Remember the tyranny of the Zhu clan and oppose the Pua Han people

Zhu Pa Pa Pa's own great edict states that domestic pigs and wild boars are one.

2
FF
Fff Fire Wizard 99927mo ago

The most detestable book for Pluto fans

Destroyed Lao Zhu's meritorious golden body

21
MA
Ma Daiwan40mo ago

An incredible book

The author is as good at textual research as Ma Boyong. Teacher Chen Xubin used this book to summarize the four laws promulgated by Zhu Yuanzhang within three years. The core contents of these four imperial edicts are nothing more than four points: 1. The officials of the Ming Dynasty were not good enough; 2. The people of Ming Dynasty are not good enough; 3. The generals of the Ming Dynasty were not good enough; 4. The most accomplished person in the Ming Dynasty was Lao Zhu himself.

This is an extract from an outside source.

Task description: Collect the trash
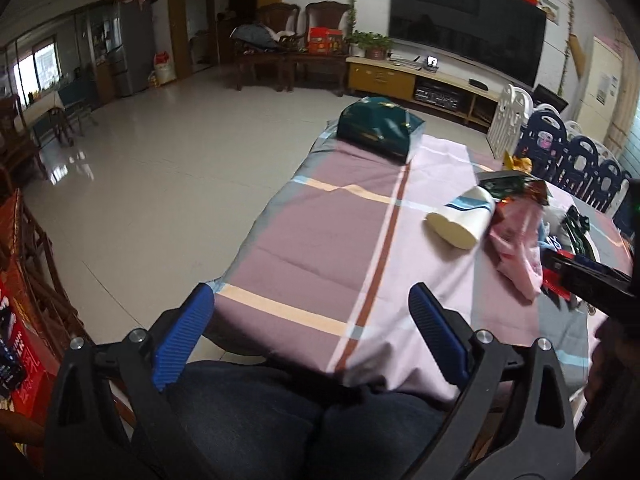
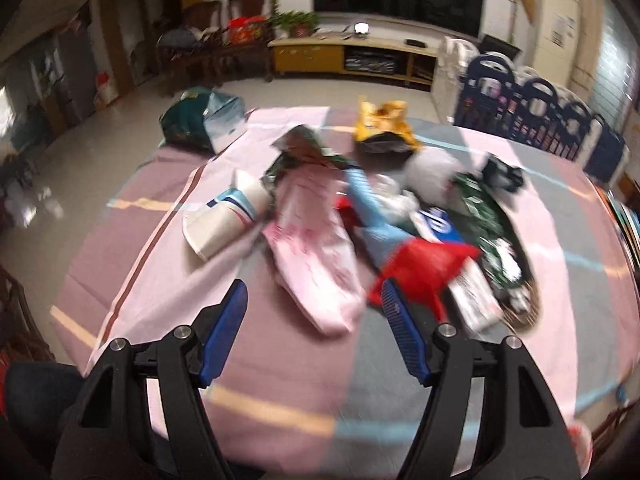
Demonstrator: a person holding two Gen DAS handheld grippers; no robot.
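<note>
Both tongs gape wide, holding nothing. The right gripper [image 2: 314,308] hangs over the table [image 2: 280,368], nearest the pink wrapper [image 2: 316,264] and red bag [image 2: 424,264]. A paper cup [image 2: 224,220] lies tipped beside them, a green bag [image 1: 378,128] beyond. The left gripper [image 1: 312,312] hovers at the table's near edge.

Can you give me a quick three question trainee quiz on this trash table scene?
1. True or false: the paper cup stands upright.
2. Which lies right beside the cup: A) pink bag B) yellow wrapper C) green bag?
3. Fill in: both the left gripper and right gripper are ____.

Key: 1 false, it lies on its side. 2 A. 3 open.
</note>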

Only by fully complying with Lao Zhu's teachings could the Ming Dynasty achieve great governance. What proves these four points are about two hundred cases-also two hundred stories-that Lao Zhu personally selected and wrote. What he didn't expect was that the plots he carefully designed in these materials would instead leave clues, allowing future generations to glimpse the cruel truth of that era.